Opinion de gauche

Le monde devient-il fou ?

La victoire de Trump livre ses premiers enseignements. Il ne devait pas gagner : vulgaire, machiste, raciste, incompétent…Pourtant, le milliardaire du business le plus dur, de la télé-réalité la plus botoxée, du conservatisme religieux le plus exacerbé a réussi à séduire de larges couches de la population américaine abandonnées par leurs représentants politiques traditionnels.

 

En utilisant toutes les méthodes de manipulation : l’appel à l’ignorance, la technique du bouc-émissaire, la manipulation statistique, le mensonge, le dénigrement, l’insulte, Trump a déjoué tous les pronostics et les sondages. Les médias, les experts et les politologues doivent aujourd’hui en tirer les leçons.

 

La responsabilité des politiques doit aussi être analysée. Le déferlement des politiques libérales, la dérégulation des marchés, le démantèlement des services publics et des protections sociales, l’explosion des inégalités, la promotion des thèses les plus passéistes, les crispations identitaires, ont ouvert la voie, en Europe, en Asie, en Amérique Latine et aujourd’hui à Washington, au protectionnisme le plus conservateur et le plus sectaire.

 

La victoire de Trump est un nouveau symptôme d’une crise économique et démocratique mondiale dont il n’est plus possible d’ignorer les causes.

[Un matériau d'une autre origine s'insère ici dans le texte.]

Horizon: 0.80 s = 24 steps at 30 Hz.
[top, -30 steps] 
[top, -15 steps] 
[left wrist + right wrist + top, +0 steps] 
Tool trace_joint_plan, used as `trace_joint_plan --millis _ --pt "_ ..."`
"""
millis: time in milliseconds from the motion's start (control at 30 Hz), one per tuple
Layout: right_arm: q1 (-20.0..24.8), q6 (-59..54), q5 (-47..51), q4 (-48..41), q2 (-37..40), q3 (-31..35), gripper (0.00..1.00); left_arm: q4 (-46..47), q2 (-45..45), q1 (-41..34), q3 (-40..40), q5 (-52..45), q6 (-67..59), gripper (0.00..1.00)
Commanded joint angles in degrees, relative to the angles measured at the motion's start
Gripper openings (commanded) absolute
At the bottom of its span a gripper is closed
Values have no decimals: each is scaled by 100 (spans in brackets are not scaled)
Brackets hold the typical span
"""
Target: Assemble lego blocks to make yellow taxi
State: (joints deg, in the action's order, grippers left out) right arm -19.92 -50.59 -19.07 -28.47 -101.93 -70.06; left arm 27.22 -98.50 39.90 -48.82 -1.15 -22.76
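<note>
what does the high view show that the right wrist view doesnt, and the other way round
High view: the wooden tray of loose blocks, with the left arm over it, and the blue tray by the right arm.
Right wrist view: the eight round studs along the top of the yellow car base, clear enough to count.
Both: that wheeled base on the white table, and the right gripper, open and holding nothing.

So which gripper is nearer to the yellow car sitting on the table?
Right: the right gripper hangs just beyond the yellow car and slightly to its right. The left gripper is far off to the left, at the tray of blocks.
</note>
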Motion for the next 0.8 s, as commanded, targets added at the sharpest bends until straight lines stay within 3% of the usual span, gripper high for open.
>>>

En France, les partis traditionnels de la droite républicaine et d’une certaine gauche réformiste, en benêts de la conversion libérale, de la soumission aux technocrates européens, du suivisme de la crise identitaire, ont, pour les mêmes raisons, ouvert un boulevard à l’extrême droite. L’addition risque d’être lourde dans les prochains mois.

 

Donner une perspective à ceux qui souffrent le plus et à ceux qui sont délaissés est un préalable urgent pour éviter que la maison commune France ne s’écroule sous les décombres de politiques calamiteuses qui perdurent sans jamais régler les problèmes. Il est temps de revenir aux fondements du vivre ensemble : l’éducation, la culture, la laïcité, les services publics, le barrage aux idées les plus nauséabondes.

 

N’en déplaise aux adeptes de la pensée unique et du conformisme bourgeois, il existe des alternatives économiques à l’orthodoxie libérale. Il existe des perspectives pour remplacer la faillite démocratique. Il existe des solutions humanistes pour construire un monde meilleur. Il est encore temps.

 

Aujourd’hui, au lendemain de l’élection de Trump et à la veille de l’hommage national aux victimes de tous les attentats, je pense au dernier ouvrage de Bernard Maris, écrivain, économiste, chroniqueur de France Inter, victime de l’attentat de Charlie Hebdo. Il l’avait intitulé : « et si on aimait la France ? ». Le 2 janvier 2015, il terminait son livre par ces mots : «  On est en République…quel espoir donne aujourd’hui aux enfants et aux jeunes gens, ce cri joyeux poussé par les générations de leurs parents et grands-parents ?... ».